### What to work on
Return the lines from the start of the data through the line with "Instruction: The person". Include both of those lines and no others.

### Supplied information
☆ ☆ ☆ ☆ ☆
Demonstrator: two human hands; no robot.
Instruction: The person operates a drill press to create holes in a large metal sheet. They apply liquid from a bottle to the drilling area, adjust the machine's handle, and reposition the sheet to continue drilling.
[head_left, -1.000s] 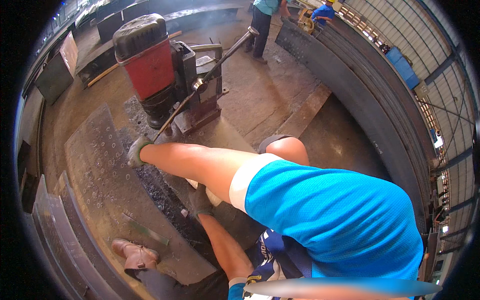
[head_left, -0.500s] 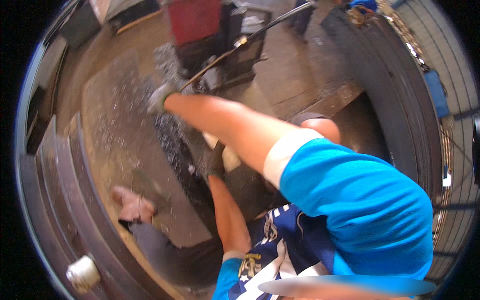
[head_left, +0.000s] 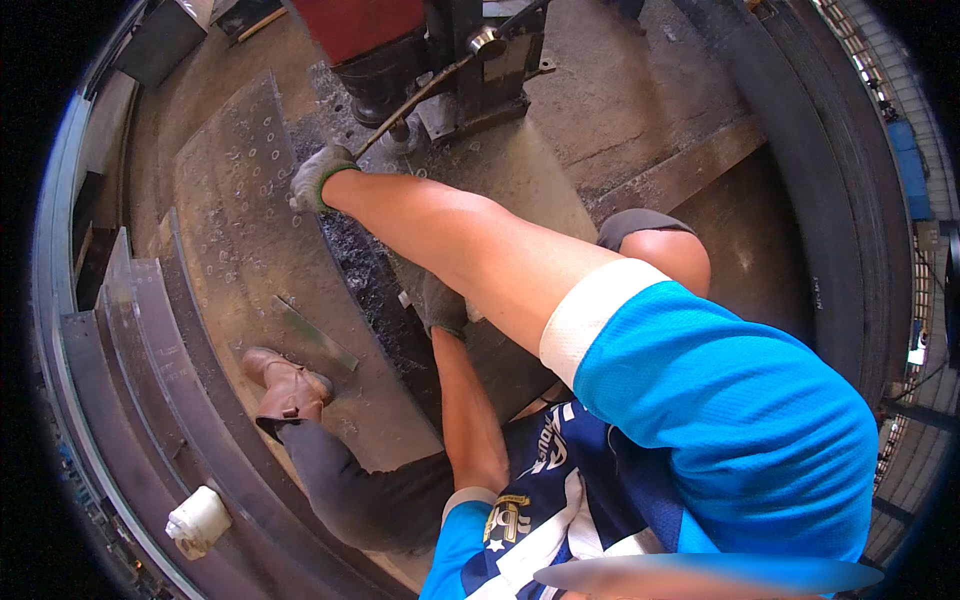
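The gloved right hand (head_left: 323, 180) curls closed around the lower-left end of a long lever (head_left: 420, 95) slanting up rightward across a red-and-black machine (head_left: 360, 28), while the left hand (head_left: 440, 303), farther off beside dark shavings (head_left: 357, 252), has an unclear grip.

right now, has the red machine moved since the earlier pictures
No. The red machine shows no visible shift against the circle-marked steel plate; only the camera's view has changed.

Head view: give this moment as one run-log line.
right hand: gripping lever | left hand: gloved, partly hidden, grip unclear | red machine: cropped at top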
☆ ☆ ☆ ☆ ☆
### Task answer
Demonstrator: two human hands; no robot.
Instruction: The person operates a drill press to create holes in a large metal sheet. They apply liquid from a bottle to the drilling area, adjust the machine's handle, and reposition the sheet to continue drilling.

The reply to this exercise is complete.